> **The task**
Output the first line of the listing and each line after it, up to and including the line that contains "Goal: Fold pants", exactly as written, minus the pictures.

> **Source material**
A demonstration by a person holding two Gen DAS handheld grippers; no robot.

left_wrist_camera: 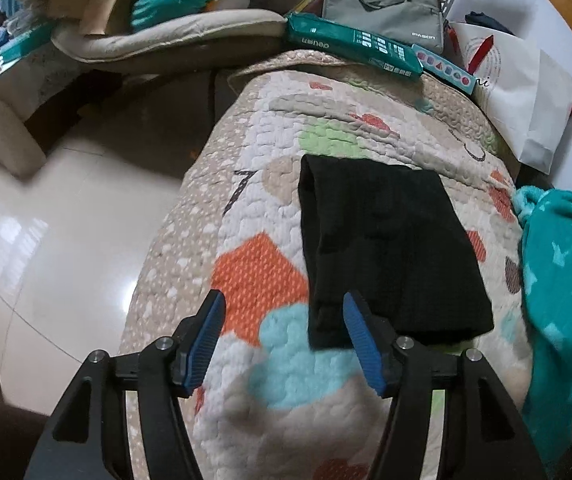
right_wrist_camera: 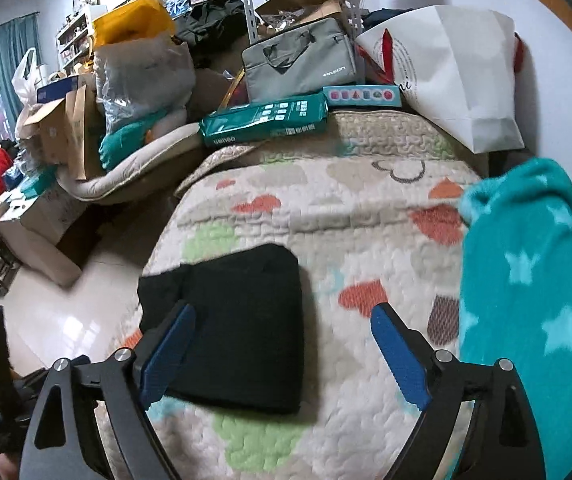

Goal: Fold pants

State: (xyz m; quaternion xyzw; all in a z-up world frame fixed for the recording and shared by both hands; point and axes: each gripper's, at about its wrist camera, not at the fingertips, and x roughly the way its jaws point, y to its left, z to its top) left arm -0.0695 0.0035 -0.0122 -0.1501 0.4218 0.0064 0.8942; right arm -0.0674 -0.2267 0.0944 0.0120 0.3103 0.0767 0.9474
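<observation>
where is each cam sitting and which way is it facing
Left wrist: on the left gripper, looking forward and down over the quilt at the folded black pants; its open blue fingers show.
Right wrist: on the right gripper, facing the same way from further right; its open fingers show.
Shared: pants, quilt, teal star blanket, green box, grey bag.

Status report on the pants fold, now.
Left gripper and right gripper open, empty. Black pants folded flat on quilt. Teal star blanket beside, apart.

Cluttered home: quilt (right_wrist_camera: 366, 216), boxes (right_wrist_camera: 57, 128).
</observation>
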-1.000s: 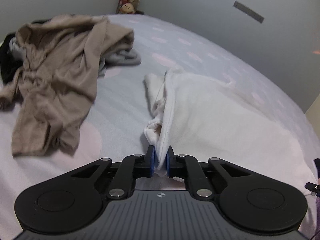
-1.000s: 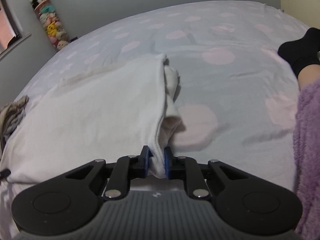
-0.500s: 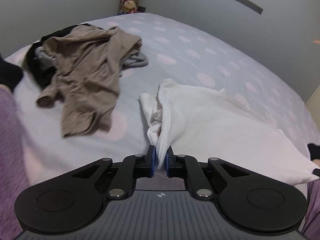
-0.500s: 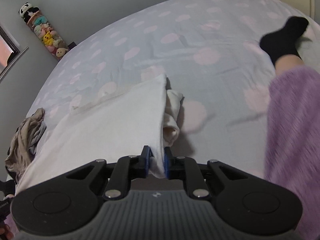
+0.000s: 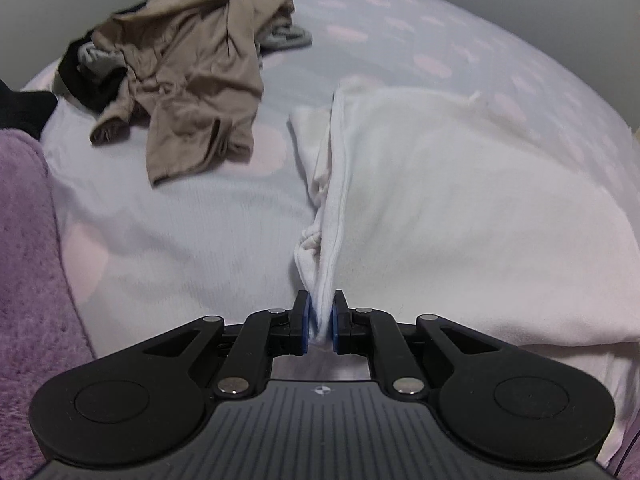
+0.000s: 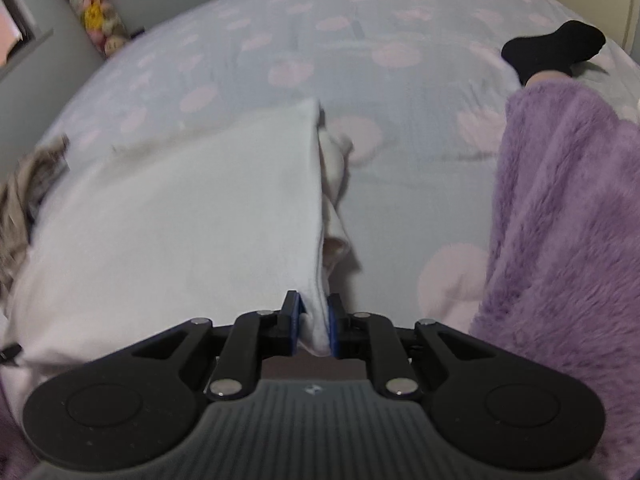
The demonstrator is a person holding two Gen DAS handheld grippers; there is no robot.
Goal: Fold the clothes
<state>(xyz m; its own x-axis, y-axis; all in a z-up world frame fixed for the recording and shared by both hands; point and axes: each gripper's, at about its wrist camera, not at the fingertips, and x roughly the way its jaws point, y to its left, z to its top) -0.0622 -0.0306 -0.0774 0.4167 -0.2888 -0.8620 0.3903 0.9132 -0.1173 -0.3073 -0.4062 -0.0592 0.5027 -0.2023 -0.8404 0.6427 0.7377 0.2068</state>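
Both tools are clamped on our white cotton garment: the left tool pinches one folded edge, the right tool another. Ahead of them lies the lavender bed sheet with pink dots, the garment draped across it. Beyond and left of the left tool sits a crumpled tan shirt.
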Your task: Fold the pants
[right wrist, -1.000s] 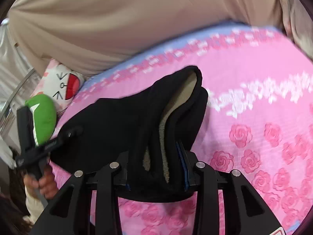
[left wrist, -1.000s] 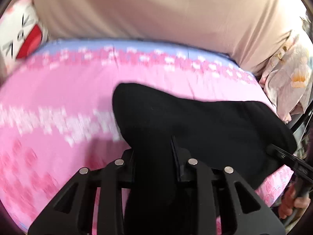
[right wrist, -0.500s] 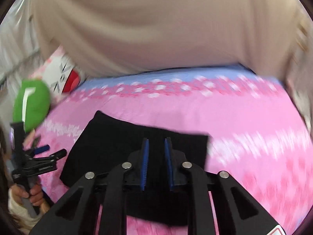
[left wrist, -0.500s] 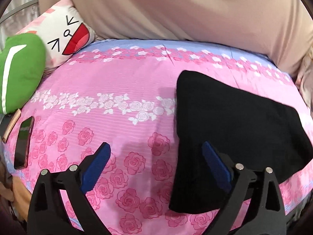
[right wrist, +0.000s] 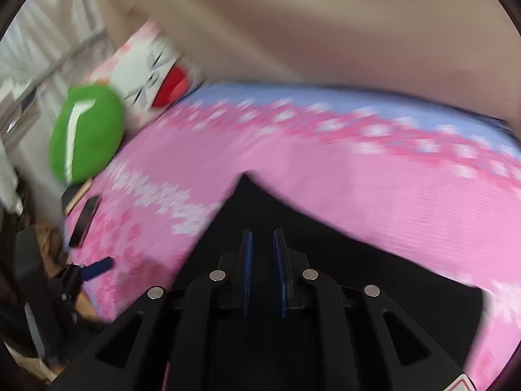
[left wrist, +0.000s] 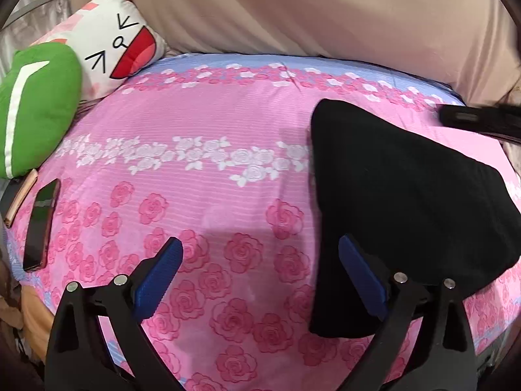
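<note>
Both grippers are free of the cloth: left gripper (left wrist: 260,260) hovers low over the bedsheet (left wrist: 202,123) with jaws spread wide, blue pads (left wrist: 159,277) well apart, nothing between them; its right finger sits in front of the near-left edge of the pants (left wrist: 407,195), contact unclear. Right gripper (right wrist: 263,260) points down over the pants (right wrist: 325,260), pads nearly together with a narrow gap showing only black cloth behind, so not gripping anything; view is motion-blurred. Pants lie as a flat black folded slab on the right part of the bed, long edge running toward the far side. Surface is a pink sheet with rose print, white flower band across the middle, blue strip at the far edge; beige curtain (left wrist: 325,9) behind. Green cushion (left wrist: 35,107) and white face pillow (left wrist: 120,49) sit at the far-left corner, touching each other. Dark phone (left wrist: 40,228) lies near the left edge, thin tan object (left wrist: 21,198) just beside it
</note>
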The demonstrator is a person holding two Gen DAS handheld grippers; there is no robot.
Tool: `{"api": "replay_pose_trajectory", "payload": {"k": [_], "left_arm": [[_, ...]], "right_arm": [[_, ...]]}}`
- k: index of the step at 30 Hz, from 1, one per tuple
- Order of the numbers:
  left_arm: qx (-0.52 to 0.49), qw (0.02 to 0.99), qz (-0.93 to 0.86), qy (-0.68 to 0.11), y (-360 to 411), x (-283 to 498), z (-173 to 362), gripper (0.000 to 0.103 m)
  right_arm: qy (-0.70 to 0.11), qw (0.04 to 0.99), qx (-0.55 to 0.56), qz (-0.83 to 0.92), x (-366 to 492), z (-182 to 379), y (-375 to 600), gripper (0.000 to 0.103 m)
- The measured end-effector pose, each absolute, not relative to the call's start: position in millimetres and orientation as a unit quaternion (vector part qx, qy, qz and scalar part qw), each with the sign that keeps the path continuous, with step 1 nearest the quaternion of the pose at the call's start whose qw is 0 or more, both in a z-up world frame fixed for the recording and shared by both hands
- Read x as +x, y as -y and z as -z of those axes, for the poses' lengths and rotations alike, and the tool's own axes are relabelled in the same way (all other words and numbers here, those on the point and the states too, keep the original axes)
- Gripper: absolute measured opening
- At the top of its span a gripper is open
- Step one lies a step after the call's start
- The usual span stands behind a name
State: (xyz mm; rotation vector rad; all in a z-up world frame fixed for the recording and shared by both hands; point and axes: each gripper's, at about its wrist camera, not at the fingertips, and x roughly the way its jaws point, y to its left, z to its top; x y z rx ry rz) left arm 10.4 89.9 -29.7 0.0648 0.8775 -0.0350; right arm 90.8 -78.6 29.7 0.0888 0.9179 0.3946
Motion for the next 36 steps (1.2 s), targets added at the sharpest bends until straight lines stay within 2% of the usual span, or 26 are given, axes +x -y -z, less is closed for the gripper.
{"api": "replay_pose_trajectory", "payload": {"k": [3,4,5,8,10,13,15,20,22,25,26,29,33,34,36], "left_arm": [[0.037,0.904,0.020,-0.425,-89.1,5.6,32.3,0.096],[0.039,0.903,0.021,-0.426,-90.2,3.7,33.6,0.096],[0.041,0.903,0.021,-0.427,-91.6,2.3,34.1,0.096],[0.038,0.903,0.019,-0.427,-98.4,-0.8,33.9,0.096],[0.031,0.903,0.020,-0.429,-101.8,0.1,33.9,0.097],[0.025,0.901,0.022,-0.433,-100.6,5.1,33.3,0.097],[0.024,0.902,0.027,-0.431,-97.4,5.3,30.4,0.097],[0.026,0.905,0.044,-0.421,-81.5,0.7,22.9,0.098],[0.034,0.904,0.054,-0.422,-69.7,-0.2,23.7,0.098],[0.051,0.901,0.065,-0.425,-51.2,-0.3,29.4,0.098],[0.056,0.899,0.069,-0.429,-44.8,-0.4,32.5,0.098],[0.077,0.889,0.074,-0.445,-23.6,2.0,45.6,0.098],[0.089,0.888,0.070,-0.446,-9.3,-2.6,46.8,0.098],[0.090,0.888,0.068,-0.447,-8.2,-3.4,46.6,0.098],[0.092,0.886,0.061,-0.449,-5.6,-3.9,47.8,0.098]], "right_arm": [[-0.490,0.849,0.017,-0.196,133.1,15.3,40.9,0.014],[-0.510,0.839,0.012,-0.192,146.1,32.8,30.9,0.009],[-0.496,0.847,0.006,-0.192,149.5,40.2,24.0,0.008],[-0.478,0.858,0.014,-0.188,141.0,19.6,20.1,0.013],[-0.460,0.868,0.031,-0.187,138.9,13.4,24.8,0.013],[-0.479,0.859,0.021,-0.181,153.6,34.7,24.7,0.010],[-0.480,0.858,0.040,-0.181,145.6,19.2,32.6,0.009],[-0.406,0.908,0.038,-0.094,85.7,-27.9,104.8,0.013],[-0.406,0.912,0.026,-0.045,58.6,-24.9,138.3,0.013],[-0.426,0.902,0.067,0.017,11.8,1.4,201.6,0.013],[-0.433,0.898,0.070,0.035,1.4,15.0,218.3,0.006],[-0.421,0.895,0.149,0.007,-22.7,22.0,250.9,0.003],[-0.384,0.917,0.109,0.000,-54.2,-14.2,238.8,0.018],[-0.386,0.917,0.098,-0.010,-58.8,-13.7,234.7,0.026],[-0.418,0.905,0.077,-0.008,-59.9,10.5,233.8,0.028]]}}
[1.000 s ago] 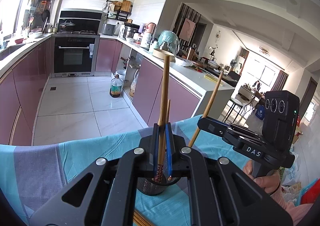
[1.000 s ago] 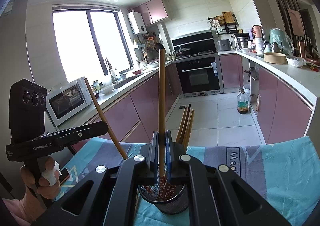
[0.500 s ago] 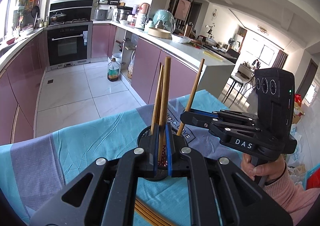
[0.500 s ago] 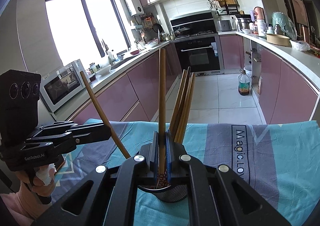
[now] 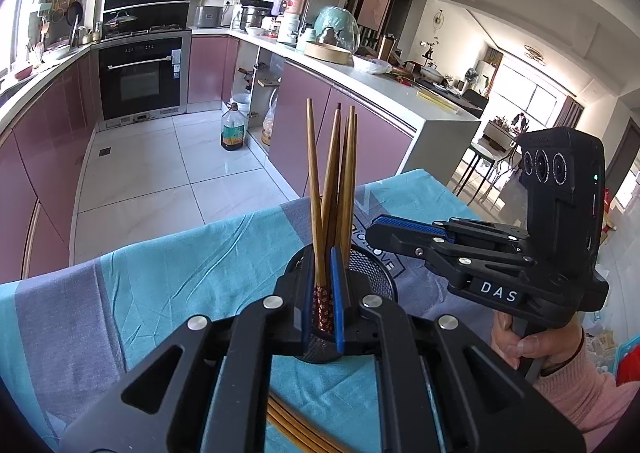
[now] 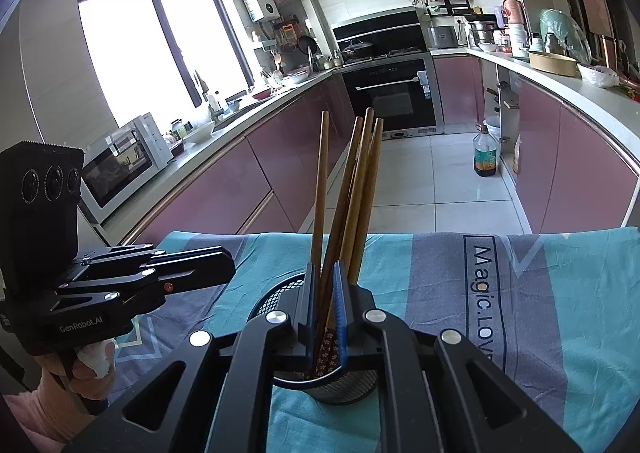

> **Answer space**
A demonstration by a person holding two Gen DAS handheld grippers; no robot.

left_wrist_camera: 
right_wrist_camera: 

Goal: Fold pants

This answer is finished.